PROJECT NIM:  Worth A Ticket - If You Can Stand It

At first I wondered why on earth Fox Searchlight hadn't grabbed James Marsh's documentary PROJECT NIM at Sundance, to serve as an unofficial prequel to Big Fox's release of Rise of the Planet of the Apes next month.  It seemed like a no-brainer:  the true story of a chimp cutely named Noam Chimpsky who was essentially adopted by a human family shortly after his birth in the 1970s, in order to be the subject of an experiment in teaching human sign language to a chimp within a human environment.  And not just any human environment:  this was a family of well-off bohemians (we'd call them "crunchy" now) who owned an Upper West Side brownstone, wrote poetry, and cheerfully allowed Nim (as he was known) to share their alcohol and pot.  Oh, and the mother breastfed Nim herself.  ("It was the 70s," one of the family explains.)  The story is practically The Royal Tenenbaums before Wes Anderson had even dreamed them up.

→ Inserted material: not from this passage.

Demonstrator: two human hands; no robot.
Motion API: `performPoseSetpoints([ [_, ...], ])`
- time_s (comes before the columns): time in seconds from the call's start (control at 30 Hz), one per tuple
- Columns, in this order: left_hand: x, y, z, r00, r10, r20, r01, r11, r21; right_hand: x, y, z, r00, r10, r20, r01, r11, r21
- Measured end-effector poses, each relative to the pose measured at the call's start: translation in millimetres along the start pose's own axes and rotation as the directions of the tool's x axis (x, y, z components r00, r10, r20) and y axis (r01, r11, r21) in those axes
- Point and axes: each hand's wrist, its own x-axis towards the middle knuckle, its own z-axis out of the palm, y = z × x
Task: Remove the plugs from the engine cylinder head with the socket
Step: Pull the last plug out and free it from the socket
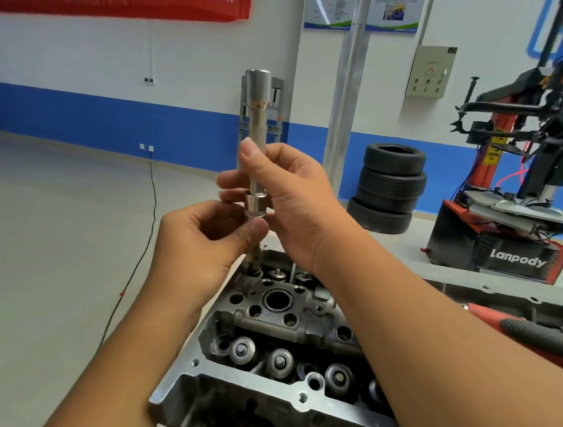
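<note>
Head view: socket (pixel 254 131) upright between both hands.

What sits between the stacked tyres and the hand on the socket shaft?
In the head view, only a grey metal pillar stands between the right hand and the tyres.

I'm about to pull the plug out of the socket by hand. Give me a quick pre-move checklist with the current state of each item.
1. Socket held firmly: ok, the right hand grips its shaft, upright.
2. Socket clear of the cylinder head: ok, it is lifted above the head.
3. Left hand at the lower end: ok, its thumb and fingers pinch just below the socket's collar.
4. Plug actually seated in the socket: cannot tell, the left hand's fingers hide most of what hangs below.
5. Open plug well free of debris: cannot tell, its inside is dark.
6. Place to set the plug down: cannot tell, none is evident.
</note>
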Motion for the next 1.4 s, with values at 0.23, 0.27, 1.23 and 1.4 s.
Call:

Before long, though, I understood why no division of Fox would want Project Nim within a hundred miles of their blockbuster-to-be, because the film becomes as heartrending--and difficult to watch--as any movie in recent memory.  Nim is taken from his off-beat yet loving home, and becomes something like a real-life version of the donkey in Bresson's Au Hasard, Balthazar, a beast who illuminates the frailty, self-centeredness and sometimes the awfulness of the humans around him.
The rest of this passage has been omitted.